FILE -- Pumps are used to keep a coal ash pit from flooding in the aftermath of Hurricane Florence in Conway, S.C., Sept. 20, 2018. The Trump administration is expected to roll back regulations that would have limited emissions of dangerous heavy metals like arsenic, lead and mercury found in coal ash, which existing power plants produce about 130 million tons of each year. (Tamir Kalifa/The New York Times)

Cost and timeline

Duke has insisted for years that it would be too expensive to excavate all of its coal ash ponds and said science supported its plan to leave most of the ash where it was and just cover the pits.

The utility says the excavation plan will cost $8 billion to $9 billion overall – about $2.4 billion of that total has already been spent. The North Carolina Utilities Commission has allowed Duke to pass along those costs to customers, although more hearings will have to be held about future costs.

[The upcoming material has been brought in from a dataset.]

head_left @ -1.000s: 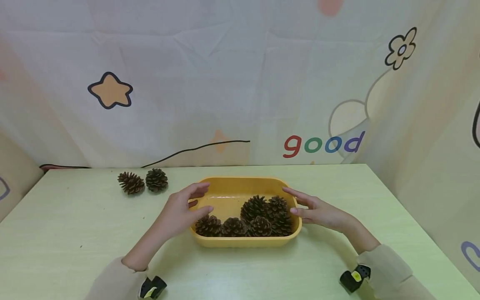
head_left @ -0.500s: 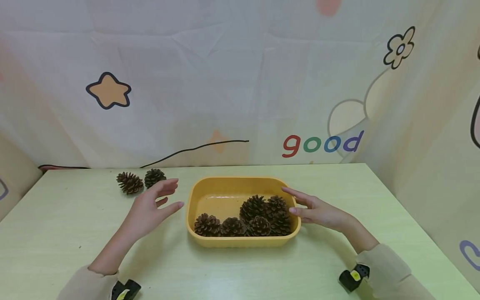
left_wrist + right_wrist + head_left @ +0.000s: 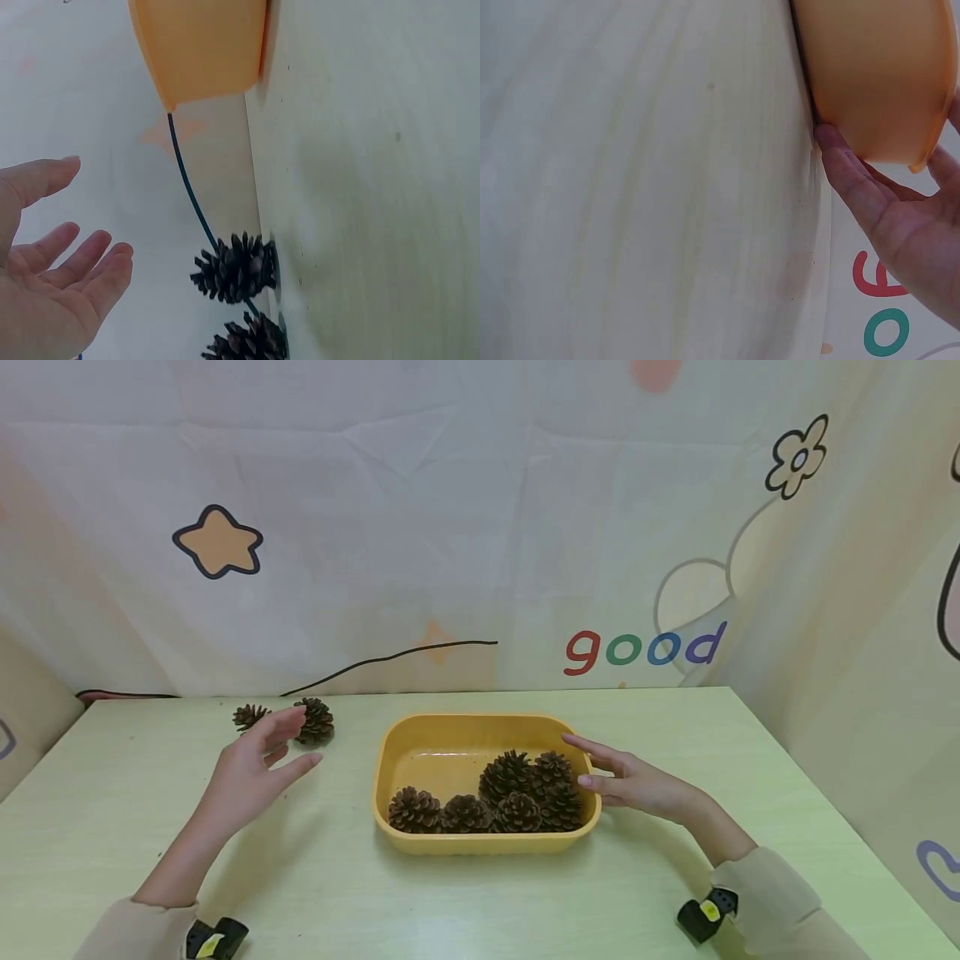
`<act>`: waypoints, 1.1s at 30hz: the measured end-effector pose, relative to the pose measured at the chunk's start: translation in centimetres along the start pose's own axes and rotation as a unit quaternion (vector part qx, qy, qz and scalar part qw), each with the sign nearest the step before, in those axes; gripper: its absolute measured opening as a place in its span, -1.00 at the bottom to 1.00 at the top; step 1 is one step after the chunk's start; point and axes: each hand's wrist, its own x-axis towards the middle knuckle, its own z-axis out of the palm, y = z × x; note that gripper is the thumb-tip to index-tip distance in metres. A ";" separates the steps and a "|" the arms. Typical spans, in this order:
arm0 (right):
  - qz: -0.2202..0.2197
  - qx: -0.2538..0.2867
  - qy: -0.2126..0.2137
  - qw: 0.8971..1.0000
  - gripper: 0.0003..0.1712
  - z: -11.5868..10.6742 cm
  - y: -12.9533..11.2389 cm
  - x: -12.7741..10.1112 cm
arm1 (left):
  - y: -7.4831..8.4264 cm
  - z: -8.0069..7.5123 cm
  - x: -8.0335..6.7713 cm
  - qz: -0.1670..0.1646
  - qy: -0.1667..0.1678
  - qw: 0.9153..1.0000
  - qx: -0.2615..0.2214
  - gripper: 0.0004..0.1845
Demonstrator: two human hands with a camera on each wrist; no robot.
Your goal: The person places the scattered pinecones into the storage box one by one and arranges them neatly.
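My left hand (image 3: pixel 251 772) is over the left part of the table with its fingers spread and nothing held. Two brown pine cones lie near it: one pine cone (image 3: pixel 315 722) just beyond its fingertips, and another pine cone (image 3: pixel 250 717) partly hidden behind the hand. In the left wrist view both cones, the nearer pine cone (image 3: pixel 236 268) among them, are apart from the fingers. A yellow plastic basin (image 3: pixel 442 735) stands mid-table with several pine cones (image 3: pixel 517 811) along its front and right. My right hand (image 3: pixel 648 787) holds the basin's right side, its thumb over the rim and other fingers along the outer wall.
The pale green table (image 3: pixel 465 910) ends at the back against a printed cloth (image 3: pixel 420 527) with a star, a flower and the word "good". Cloth also hangs at both sides. Each sleeve carries a small black wrist camera (image 3: pixel 217 937).
My left hand has left the basin's left rim and moved left to the two loose pine cones. My right hand stays on the basin, which has not visibly moved.
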 end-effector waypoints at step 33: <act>-0.004 0.003 0.001 1.000 -0.25 0.0 0.0 0.0 | -5.6 -3.9 1.5 -0.083 0.047 0.995 0.002 -0.19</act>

"This agreement significantly reduces the cost to close our coal ash basins in the Carolinas for our customers, while delivering the same environmental benefits as full excavation,” said Stephen De May, North Carolina president of Duke.

DEQ last year ordered Duke to dig up ash at all of its sites, citing groundwater contamination near the unlined pits. Duke officials said a full excavation would have cost $1.5 billion more than the deal the utility reached with regulators and environmental groups.

History of coal ash

After the Dan River spill, lawmakers passed bills in 2014 and again in 2016 to establish cleanup priorities and timelines and to have DEQ assess the risk at the 33 ash ponds at Duke's 14 coal-powered plants statewide.

Closure plans for all sites were due Tuesday, under the 2014 legislation, and state officials said Duke met that deadline.

Initially, ash was ordered to be excavated from Duke plants in Wilmington, Asheville and Mount Holly, along with the Dan River site in Eden.

Two years later, plants in Moncure, Goldsboro and Lumberton were added to the excavation list following court rulings after communities sued over nearby ash pits, and a settlement between the state and Rowan County residents added an eighth site to the list.

Until Thursday's settlement, legislation allowed ash at the other plants to be left in place if it was covered up and the water was drained from the ponds – although DEQ's April 2019 excavation order superseded that.

According to Duke, excavation is completed or nearly completed at 10 ash ponds at the Asheville Plant, the Dan River Plant, the Riverbend Steam Station in Mount Holly, the Sutton Plant in Wilmington, the Weatherspoon Plant in Lumberton and one basin at the Rogers Energy Complex.

That material is being recycled or disposed of in lined landfills.